Прошел еще один год, заполненный необременительной службой, приятными светскими знакомствами и продолжающимся романом с Лёлей Денисьевой. Зимой поэт блистал в великосветских салонах, отпуская свои знаменитые остроты, а лето провел за границей. В конце весны 1862 года он на три месяца был откомандирован в Европу от Министерства иностранных дел. Поездка за казенный счет могла оказаться последней, ибо в это время уже начались реформы и обсуждался вопрос о целесообразности дальнейшего существования Комитета цензуры иностранной. Тютчев легко мог лишиться своего места. Эрнестина Федоровна полагала, что в эпоху перемен чиновнику его ранга следовало бы оставаться в Петербурге, но он пренебрег грозящей опасностью и отправился за границу. В этой поездке его вновь сопровождала Елена Александровна с детьми, а Эрнестина Федоровна вновь не знала, куда адресовать письма. В Петербург Тютчев вернулся в середине августа и 30 августа — в день именин государя — отправился в Зимний дворец на церемонию торжественного выхода императора. Обычно мой герой игнорировал придворные церемонии, но на сей раз над его Комитетом сгустились тучи — и камергер Тютчев решил напомнить двору о своем существовании. Он прибыл во дворец «в полном параде и в золоченой карете, прокатившей его шагом по Невскому»[308].
8 сентября камергер побывал в Новгороде и принял участие в торжествах, связанных с открытием памятника 1000-летию России. Ранее он никогда не уделял так много времени своим придворным обязанностям. Его жест был замечен и оценен. Грозовое облако прошло мимо.
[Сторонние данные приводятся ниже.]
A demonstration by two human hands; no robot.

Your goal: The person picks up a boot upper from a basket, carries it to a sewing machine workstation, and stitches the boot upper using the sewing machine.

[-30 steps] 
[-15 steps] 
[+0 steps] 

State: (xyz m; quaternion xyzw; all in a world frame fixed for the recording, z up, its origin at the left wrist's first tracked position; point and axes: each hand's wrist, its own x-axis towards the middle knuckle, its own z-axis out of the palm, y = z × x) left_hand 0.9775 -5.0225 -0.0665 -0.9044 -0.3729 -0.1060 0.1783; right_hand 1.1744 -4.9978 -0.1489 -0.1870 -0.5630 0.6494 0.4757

Комитет избежал реформирования и сохранил свою независимость. После этого Федор Иванович попросил отпуск на десять дней и провел их в Москве с Лёлей. В столице он не позволял себе особых вольностей и избегал появляться с ней на людях. Леля не имела собственного экипажа и почти всё время проводила дома, в душной атмосфере с вечно закрытыми окнами. А в это время Федор Иванович с Лёлей-маленькой отправлялся на Острова дышать свежим воздухом — то в коляске, то на одном из невских пароходов. Елена Александровна не могла сопровождать их в этих прогулках и очень сильно страдала от этого. Первопрестольная столица, в отличие от Петербурга, допускала известную свободу, но даже в Москве высокопоставленный чиновник никогда бы не посмел появиться с любовницей в публичном месте. Тютчева же с Денисьевой знакомые видели даже в Кремле. Всё это не способствовало миру в семье. «Я хорошо понимаю все, что ты говоришь мне о нем. Ничего отрадного во всех наших семейных отношениях. При отсутствии какого бы то ни было настоящего, явного несчастия в них так много скрытого страдания и так мало радости, доверия, простоты, в них есть что-то такое натянутое, что подавляет душу»[309].